A cohesive brand goes beyond just a memorable logo; it encapsulates the freelancer’s morals, values, and unique selling proposition.

Every touchpoint, whether it’s a website, social media profile, or email signature, should echo a consistent visual aesthetic and voice.

This consistency fosters trust, making potential clients feel they’re not just hiring a one-off service provider but partnering with a professional who has a clear vision.

Also, a well-defined brand aids in creating a memorable impression, so that clients think of you first when they need services within your domain.

So, a cohesive brand not only differentiates a freelancer but also instills a deeper sense of reliability and professionalism.

Are You Ready to Stand Out?

Okay, you’ve learned how important it is to have a personal brand to market your services. When you have a brand that’s consistent online and offline, it makes it that much easier for business owners to remember you and think of you for their next press release or newsletter.

You’ve also learned how you can design a memorable brand as a way to stand out amongst other freelance writers. When you create a solid visual identity, an enticing author bio and an About page that sells, you’ve set the foundation for a professional and credible brand.

Now, as a new freelance writer, here are some action steps you can start using today to create a personal brand that stands out.

  1. Answer this question to help you write your About page: How can I help businesses with my writing so that it generates more business for them?
  2. Look at several bylines from freelance writers (for example: on Be a Freelance Blogger, Be a Freelance Writer, and The Write Life) to get inspiration when thinking up your own.
  3. Look at your website and social media profiles and see how you can create a consistent visual identity.
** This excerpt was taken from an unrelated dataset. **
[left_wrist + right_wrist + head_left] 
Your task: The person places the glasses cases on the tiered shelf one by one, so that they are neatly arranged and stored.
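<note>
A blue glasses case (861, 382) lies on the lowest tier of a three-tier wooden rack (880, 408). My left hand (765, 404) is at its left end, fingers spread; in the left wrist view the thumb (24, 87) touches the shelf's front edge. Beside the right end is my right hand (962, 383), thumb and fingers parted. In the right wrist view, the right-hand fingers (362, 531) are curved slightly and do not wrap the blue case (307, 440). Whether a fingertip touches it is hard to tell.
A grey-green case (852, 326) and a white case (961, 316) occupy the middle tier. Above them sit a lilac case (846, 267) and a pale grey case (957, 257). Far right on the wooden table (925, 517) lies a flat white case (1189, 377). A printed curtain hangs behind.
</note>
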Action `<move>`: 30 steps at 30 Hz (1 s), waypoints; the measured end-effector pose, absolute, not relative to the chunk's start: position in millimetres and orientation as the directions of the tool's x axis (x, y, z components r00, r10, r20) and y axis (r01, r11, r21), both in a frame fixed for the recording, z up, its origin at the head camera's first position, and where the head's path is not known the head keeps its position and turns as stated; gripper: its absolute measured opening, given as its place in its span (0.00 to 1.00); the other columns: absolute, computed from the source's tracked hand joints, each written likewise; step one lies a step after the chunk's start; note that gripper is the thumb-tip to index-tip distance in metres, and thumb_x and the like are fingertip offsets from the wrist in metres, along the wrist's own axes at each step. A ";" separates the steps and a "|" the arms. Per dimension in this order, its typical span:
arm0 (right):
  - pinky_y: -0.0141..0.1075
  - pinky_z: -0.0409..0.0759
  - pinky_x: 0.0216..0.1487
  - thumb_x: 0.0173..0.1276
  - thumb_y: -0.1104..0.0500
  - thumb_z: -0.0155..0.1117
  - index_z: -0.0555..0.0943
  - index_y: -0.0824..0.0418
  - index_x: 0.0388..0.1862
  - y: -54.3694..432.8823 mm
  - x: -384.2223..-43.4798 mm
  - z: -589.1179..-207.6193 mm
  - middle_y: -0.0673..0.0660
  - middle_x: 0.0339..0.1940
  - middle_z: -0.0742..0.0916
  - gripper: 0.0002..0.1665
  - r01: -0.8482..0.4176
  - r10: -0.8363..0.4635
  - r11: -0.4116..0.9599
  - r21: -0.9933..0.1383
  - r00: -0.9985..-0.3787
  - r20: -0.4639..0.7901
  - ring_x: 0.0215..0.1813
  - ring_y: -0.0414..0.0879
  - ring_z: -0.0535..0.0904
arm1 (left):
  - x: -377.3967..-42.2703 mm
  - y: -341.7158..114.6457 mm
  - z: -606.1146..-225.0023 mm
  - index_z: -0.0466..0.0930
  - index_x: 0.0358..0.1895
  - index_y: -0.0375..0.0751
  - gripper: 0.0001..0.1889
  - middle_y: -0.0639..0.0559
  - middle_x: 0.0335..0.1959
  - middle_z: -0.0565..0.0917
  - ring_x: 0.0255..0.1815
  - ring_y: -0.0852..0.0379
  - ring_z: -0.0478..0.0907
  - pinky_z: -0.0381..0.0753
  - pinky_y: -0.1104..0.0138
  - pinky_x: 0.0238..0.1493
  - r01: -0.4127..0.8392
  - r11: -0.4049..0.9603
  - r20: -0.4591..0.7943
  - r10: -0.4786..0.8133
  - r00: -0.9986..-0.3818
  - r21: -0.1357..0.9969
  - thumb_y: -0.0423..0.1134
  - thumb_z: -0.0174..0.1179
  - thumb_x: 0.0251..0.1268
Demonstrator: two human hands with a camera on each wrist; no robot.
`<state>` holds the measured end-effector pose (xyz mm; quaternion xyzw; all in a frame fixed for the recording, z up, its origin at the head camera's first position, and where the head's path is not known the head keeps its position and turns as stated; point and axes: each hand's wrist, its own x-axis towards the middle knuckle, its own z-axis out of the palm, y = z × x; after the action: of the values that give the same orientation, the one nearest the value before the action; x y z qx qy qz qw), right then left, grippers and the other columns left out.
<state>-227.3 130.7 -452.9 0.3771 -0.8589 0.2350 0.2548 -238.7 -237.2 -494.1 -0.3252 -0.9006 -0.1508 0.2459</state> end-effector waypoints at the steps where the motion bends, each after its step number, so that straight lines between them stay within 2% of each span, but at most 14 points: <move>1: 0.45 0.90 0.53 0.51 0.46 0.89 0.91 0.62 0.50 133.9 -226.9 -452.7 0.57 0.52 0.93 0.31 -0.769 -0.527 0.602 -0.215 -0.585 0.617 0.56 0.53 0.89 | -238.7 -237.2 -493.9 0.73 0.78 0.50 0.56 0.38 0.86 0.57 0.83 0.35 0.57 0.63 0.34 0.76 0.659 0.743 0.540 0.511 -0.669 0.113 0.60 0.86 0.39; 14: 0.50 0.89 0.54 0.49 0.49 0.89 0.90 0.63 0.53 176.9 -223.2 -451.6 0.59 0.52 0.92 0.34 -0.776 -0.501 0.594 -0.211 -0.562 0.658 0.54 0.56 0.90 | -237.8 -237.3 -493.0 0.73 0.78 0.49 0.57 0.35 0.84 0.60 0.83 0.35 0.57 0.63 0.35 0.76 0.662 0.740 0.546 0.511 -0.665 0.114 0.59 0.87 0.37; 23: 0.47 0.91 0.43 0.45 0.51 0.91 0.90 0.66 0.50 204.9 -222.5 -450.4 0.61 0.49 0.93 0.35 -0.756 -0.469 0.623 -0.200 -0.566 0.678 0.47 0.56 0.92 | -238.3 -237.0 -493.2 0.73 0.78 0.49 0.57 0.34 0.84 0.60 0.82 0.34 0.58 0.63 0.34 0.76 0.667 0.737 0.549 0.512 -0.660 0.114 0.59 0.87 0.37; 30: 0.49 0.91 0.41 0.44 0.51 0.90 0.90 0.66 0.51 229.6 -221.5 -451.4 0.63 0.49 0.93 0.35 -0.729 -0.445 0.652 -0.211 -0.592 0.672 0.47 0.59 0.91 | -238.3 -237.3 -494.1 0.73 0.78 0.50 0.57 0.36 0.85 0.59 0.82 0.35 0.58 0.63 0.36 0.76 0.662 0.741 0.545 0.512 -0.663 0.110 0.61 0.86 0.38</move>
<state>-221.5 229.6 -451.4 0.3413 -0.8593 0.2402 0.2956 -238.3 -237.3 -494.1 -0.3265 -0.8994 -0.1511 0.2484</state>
For example, making a logo that can be used on your website and on your social media profiles.

What are some ways you stand out as a freelance writer? Tell us in the comments.

Elna Cain is a B2B freelance writer  for SaaS businesses and digital marketing brands and the co-founder of Freelancer FAQs. She's been featured on Entrepreneur, The Ladders, The Penny Hoarder, Leadpages and more. If you want to learn how to freelance write, check out her free course, Get Paid to Write Online.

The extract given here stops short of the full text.